-- Opening Marker --

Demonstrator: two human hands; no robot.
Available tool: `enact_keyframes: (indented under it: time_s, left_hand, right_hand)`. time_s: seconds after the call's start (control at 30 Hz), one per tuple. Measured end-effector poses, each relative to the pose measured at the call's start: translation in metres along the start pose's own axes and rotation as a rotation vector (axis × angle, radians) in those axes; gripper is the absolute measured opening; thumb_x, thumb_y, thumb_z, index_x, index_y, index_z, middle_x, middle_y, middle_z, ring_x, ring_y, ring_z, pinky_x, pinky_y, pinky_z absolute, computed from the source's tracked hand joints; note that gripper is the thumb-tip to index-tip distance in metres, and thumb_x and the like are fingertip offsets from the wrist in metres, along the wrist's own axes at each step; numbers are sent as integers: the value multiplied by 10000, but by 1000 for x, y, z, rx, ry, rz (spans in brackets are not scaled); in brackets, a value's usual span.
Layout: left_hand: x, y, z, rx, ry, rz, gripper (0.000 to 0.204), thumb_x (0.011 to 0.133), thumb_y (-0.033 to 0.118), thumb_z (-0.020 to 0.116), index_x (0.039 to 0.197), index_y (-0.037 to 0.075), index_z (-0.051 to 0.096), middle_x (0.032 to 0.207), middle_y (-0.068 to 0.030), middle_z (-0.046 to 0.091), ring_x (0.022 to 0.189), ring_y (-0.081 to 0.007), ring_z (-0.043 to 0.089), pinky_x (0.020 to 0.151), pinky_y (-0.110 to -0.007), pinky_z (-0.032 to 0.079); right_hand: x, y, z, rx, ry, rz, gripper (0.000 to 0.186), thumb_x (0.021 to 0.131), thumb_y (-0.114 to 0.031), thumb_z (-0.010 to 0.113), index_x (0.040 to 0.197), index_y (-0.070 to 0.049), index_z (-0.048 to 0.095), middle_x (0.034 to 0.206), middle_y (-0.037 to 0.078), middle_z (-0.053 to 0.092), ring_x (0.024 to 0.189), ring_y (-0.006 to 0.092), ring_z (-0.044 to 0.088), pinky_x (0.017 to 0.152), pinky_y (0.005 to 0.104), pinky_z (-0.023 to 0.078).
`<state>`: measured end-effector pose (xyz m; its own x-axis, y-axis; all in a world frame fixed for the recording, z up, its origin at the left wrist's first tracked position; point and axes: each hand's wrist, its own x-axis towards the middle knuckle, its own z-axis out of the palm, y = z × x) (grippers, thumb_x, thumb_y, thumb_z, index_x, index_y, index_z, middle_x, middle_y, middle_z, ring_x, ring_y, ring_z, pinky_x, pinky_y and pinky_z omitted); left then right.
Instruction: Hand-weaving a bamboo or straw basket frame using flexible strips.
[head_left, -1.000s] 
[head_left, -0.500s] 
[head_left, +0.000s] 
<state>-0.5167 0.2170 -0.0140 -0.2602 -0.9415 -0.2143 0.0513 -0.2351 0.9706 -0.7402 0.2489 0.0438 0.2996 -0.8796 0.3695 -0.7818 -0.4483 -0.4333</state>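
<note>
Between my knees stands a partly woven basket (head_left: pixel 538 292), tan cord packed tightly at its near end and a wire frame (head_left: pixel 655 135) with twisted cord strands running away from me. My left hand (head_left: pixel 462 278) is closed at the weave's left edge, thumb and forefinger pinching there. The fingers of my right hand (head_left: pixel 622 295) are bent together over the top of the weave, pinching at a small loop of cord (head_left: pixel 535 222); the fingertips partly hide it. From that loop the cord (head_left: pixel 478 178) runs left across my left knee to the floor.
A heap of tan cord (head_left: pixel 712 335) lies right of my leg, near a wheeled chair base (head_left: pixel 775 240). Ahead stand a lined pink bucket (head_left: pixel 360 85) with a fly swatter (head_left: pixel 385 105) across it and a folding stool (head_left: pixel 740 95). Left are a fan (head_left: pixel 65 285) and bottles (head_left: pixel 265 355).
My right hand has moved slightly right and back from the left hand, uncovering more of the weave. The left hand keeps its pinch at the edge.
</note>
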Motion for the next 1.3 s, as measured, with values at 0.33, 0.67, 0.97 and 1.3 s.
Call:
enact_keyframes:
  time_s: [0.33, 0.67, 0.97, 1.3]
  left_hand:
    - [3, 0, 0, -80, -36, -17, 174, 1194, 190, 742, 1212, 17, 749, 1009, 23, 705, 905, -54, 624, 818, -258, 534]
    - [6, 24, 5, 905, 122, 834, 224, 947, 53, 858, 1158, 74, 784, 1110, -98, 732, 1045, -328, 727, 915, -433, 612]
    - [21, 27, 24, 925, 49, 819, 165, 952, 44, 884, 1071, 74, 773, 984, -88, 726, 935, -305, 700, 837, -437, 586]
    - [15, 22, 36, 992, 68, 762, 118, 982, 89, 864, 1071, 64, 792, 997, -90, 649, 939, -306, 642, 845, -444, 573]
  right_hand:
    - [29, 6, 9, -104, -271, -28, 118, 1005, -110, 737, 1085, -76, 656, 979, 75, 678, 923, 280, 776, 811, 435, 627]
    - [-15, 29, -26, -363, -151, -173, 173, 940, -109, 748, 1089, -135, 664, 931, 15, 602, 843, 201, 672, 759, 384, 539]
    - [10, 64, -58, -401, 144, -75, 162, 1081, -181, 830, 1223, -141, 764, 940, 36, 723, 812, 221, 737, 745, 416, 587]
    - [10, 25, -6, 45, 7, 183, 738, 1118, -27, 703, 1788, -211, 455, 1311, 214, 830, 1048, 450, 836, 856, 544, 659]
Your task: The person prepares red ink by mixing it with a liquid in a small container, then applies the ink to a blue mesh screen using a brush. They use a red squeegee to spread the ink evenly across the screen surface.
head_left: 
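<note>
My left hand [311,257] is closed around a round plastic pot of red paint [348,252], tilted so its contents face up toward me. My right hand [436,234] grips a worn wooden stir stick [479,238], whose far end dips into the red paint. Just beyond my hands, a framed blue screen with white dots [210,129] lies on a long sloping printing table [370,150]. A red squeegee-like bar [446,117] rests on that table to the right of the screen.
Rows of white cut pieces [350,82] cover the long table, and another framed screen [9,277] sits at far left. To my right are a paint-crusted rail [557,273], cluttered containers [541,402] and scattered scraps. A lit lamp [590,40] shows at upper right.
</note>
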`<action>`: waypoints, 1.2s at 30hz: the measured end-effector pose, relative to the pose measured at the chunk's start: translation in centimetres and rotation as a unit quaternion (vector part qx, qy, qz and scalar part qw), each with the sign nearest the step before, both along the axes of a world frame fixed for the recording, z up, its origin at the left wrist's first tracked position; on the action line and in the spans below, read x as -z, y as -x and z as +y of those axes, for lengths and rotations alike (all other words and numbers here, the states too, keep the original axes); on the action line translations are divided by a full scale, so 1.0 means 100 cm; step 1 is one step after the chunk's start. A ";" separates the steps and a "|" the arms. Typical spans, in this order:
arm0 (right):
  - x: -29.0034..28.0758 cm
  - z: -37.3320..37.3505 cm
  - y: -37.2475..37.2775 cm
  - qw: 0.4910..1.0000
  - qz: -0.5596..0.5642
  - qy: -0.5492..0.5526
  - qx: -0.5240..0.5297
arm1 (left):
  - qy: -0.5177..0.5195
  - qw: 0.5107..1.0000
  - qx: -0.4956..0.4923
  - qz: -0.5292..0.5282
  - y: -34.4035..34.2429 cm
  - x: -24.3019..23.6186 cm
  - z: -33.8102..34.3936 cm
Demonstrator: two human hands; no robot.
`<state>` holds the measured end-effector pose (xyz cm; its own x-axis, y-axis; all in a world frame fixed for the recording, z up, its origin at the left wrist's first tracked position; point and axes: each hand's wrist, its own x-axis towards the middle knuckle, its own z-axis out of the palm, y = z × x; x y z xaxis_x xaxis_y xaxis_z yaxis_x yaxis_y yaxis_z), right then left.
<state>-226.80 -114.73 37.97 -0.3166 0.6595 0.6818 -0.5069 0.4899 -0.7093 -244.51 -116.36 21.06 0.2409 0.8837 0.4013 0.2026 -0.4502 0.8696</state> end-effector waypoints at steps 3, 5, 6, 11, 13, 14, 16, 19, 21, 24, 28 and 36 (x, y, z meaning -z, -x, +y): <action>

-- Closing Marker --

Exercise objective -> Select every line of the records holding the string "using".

Exercise solution ->
Instruction: Hand-weaving a bamboo or straw basket frame using flexible strips.
Your task: The person prepares red ink by mixing it with a liquid in a small container, then applies the ink to a blue mesh screen using a brush. They use a red squeegee to spread the ink evenly across the screen surface.

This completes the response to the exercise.